Among
my steadfast teachers for more than a decade has been Michael Gilleland, proprietor
of Laudator Temporis Acti and my ambassador to Western Civilization. Mike is
parsimonious with his words but generous with the words of others. On Tuesday he transcribed passages from Frederic Harrison’s Among My Books (1912), a writer and book previously unknown to
me, as is often the case when Mike goes looking for something to read. I was
especially taken with this sentence: “As an old man, I stand by the old Books,
the old Classics, the old Style.” Mike and I might share this as our motto.
Harrison
(1831-1923) seems to have been one of those impossibly industrious Victorians
who mingled massive learning and energy with crackpot ideas. He found time to
be a lawyer, friend to George Eliot and Auguste Comte, teacher of Latin and history,
husband and father, positivist, cofounder of the Religion of Humanity and
prolific author. He was the sort of man who remained charming and entertaining
until he chose to ride one of his hobbyhorses, which in Harrison’s case, as
with so many others, were politics and philosophy. Then he became a crashing bore.
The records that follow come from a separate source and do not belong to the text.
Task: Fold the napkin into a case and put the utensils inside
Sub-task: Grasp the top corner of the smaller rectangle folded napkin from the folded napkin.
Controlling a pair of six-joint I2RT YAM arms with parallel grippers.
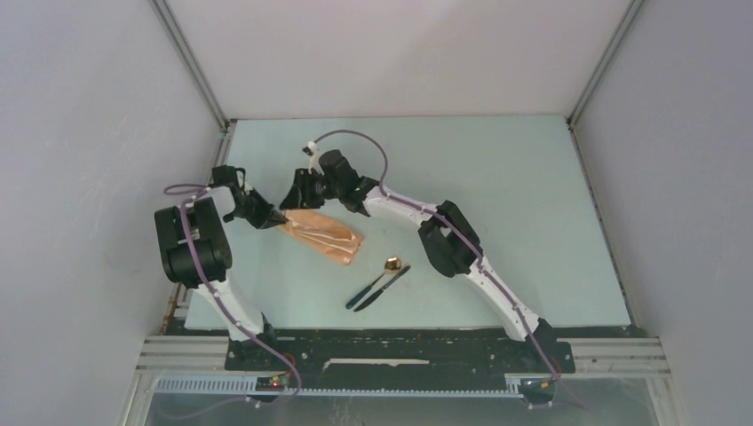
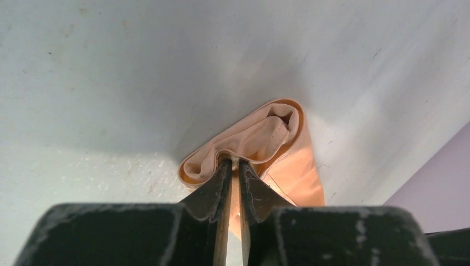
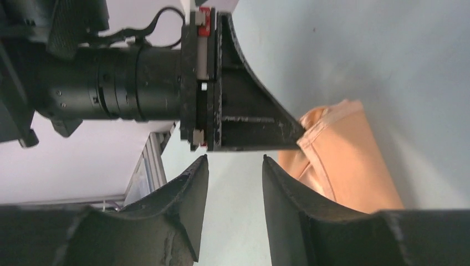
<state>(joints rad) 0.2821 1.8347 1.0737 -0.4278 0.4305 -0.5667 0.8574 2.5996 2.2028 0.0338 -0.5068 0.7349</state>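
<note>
Both pincers sat at the left end of the case (image 1: 324, 232): my left pincer (image 2: 234, 163) clamped on its edge, right pincer (image 3: 235, 166) apart just beside it; its long axis ran toward the utensils (image 1: 380, 282) on the counter (image 1: 497, 177).

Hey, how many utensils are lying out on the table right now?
2. The spoon and the dark knife lie side by side, just right of the folded napkin. Its folds could hide more.
</note>
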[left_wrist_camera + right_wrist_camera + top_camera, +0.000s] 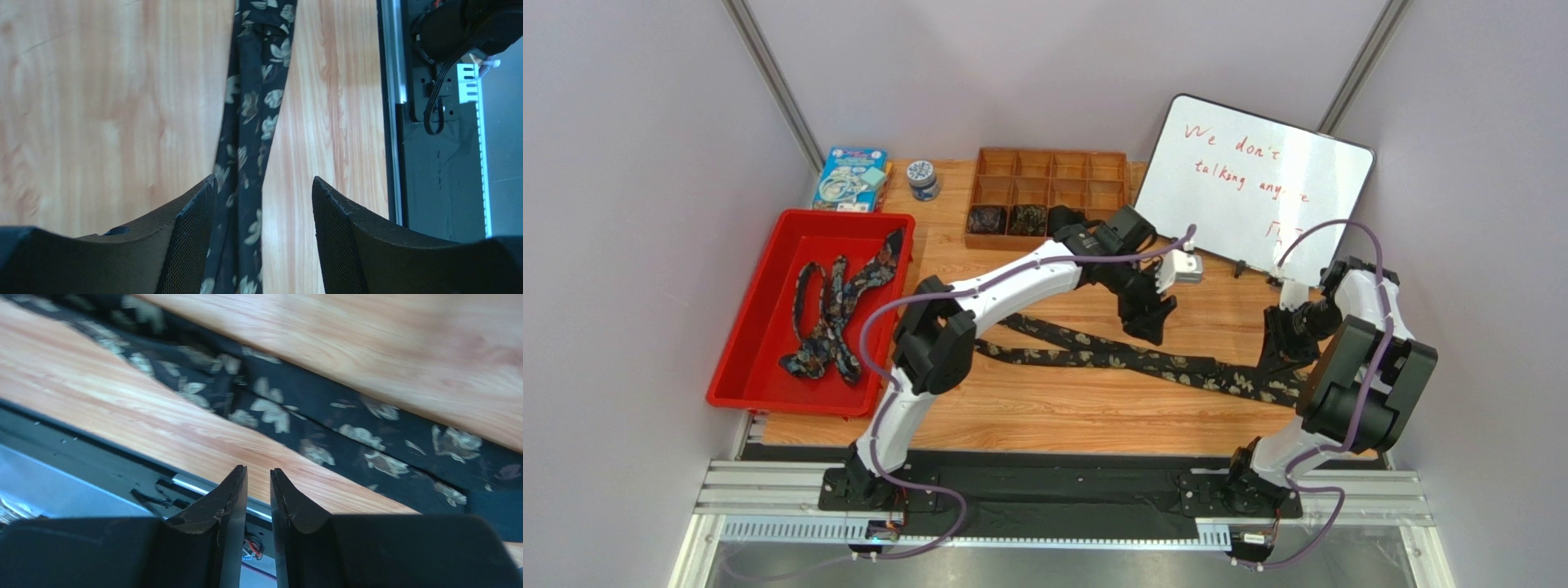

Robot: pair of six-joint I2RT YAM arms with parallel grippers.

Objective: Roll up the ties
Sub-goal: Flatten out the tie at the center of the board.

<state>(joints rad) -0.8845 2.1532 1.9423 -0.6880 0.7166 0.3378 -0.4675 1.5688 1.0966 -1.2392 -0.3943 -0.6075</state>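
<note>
1. Black ribbed jaws of my left gripper (pixel 264 191) stand wide, one on either side of the tie (pixel 255 116). The tie lies flat between them, and I cannot tell whether they touch it. I judge this straddle sets up a pinch across its width.
2. My right gripper (pixel 258 473) has its jaws narrow, a slit apart, holding nothing. It hangs over the near edge of the worktop (pixel 1038 423), near the tie's right-hand end, placed, I judge, to pin or lift that end.
3. The tie runs across the wooden worktop as two strands that meet at the right. I judge it is laid out long so a roll can start from one end.
4. Further out, more ties (pixel 830 312) lie loose in the red tray (pixel 734 368) at left. Small coils (pixel 987 219) sit in the compartment box (pixel 1051 165) at the back, presumably finished.
</note>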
But in Among My Books he writes not
of what he believes but what he loves. His tone is “old Style,” part gentlemanly
dutifulness, part boyish enthusiasm. In his first paragraph he writes:
“So
I rest in my library and take from its shelf now this, now that well-worn
volume, dip into its pages, and turn to many an unforgotten verse or passage—and,
ah me!—too often do I light upon a glorious burst of poetry, a fragrant saying,
a humorous thought, which had long slipped out of memory, even indeed if it had
ever reached my mind at all.”
There’s
a staginess to Harrison’s words as he slips into his gentleman-of-leisure role.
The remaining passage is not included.